● **ACTIVITY**:
From the first line through the last, transcribe the listing word for word.

● **DATA FOR PROCESSING**:
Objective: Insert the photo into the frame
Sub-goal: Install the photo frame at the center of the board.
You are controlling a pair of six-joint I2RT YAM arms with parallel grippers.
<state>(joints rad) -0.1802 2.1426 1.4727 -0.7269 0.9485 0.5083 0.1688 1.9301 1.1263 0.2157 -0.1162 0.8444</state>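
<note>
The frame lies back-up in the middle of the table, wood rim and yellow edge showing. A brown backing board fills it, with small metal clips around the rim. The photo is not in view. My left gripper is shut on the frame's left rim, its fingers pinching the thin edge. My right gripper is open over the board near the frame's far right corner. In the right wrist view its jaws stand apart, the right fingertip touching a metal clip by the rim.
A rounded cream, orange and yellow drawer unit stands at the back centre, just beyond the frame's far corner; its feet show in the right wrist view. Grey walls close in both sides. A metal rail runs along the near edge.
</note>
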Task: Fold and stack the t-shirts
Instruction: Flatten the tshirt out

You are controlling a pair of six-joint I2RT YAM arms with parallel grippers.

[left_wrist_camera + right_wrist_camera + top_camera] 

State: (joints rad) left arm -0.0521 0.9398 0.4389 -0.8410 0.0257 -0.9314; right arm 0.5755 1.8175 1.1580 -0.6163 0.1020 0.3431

● **SOLUTION TO THIS TASK**:
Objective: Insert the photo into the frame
Sub-goal: Install the photo frame at the center of the board.
You are controlling a pair of six-joint I2RT YAM arms with parallel grippers.
<state>(joints rad) -0.1802 2.1426 1.4727 -0.7269 0.9485 0.5083 0.1688 1.9301 1.1263 0.2157 -0.1162 0.8444</state>
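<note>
The frame lies back-up in the middle of the table, wood rim and yellow edge showing. A brown backing board fills it, with small metal clips around the rim. The photo is not in view. My left gripper is shut on the frame's left rim, its fingers pinching the thin edge. My right gripper is open over the board near the frame's far right corner. In the right wrist view its jaws stand apart, the right fingertip touching a metal clip by the rim.
A rounded cream, orange and yellow drawer unit stands at the back centre, just beyond the frame's far corner; its feet show in the right wrist view. Grey walls close in both sides. A metal rail runs along the near edge.
</note>
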Task: Fold and stack the t-shirts
Instruction: Flatten the tshirt out

You are controlling a pair of six-joint I2RT YAM arms with parallel grippers.

[left_wrist_camera + right_wrist_camera + top_camera] 

State: (joints rad) left arm -0.0521 0.9398 0.4389 -0.8410 0.0257 -0.9314; right arm 0.5755 1.8175 1.1580 -0.6163 0.1020 0.3431

The output above is complete as it stands.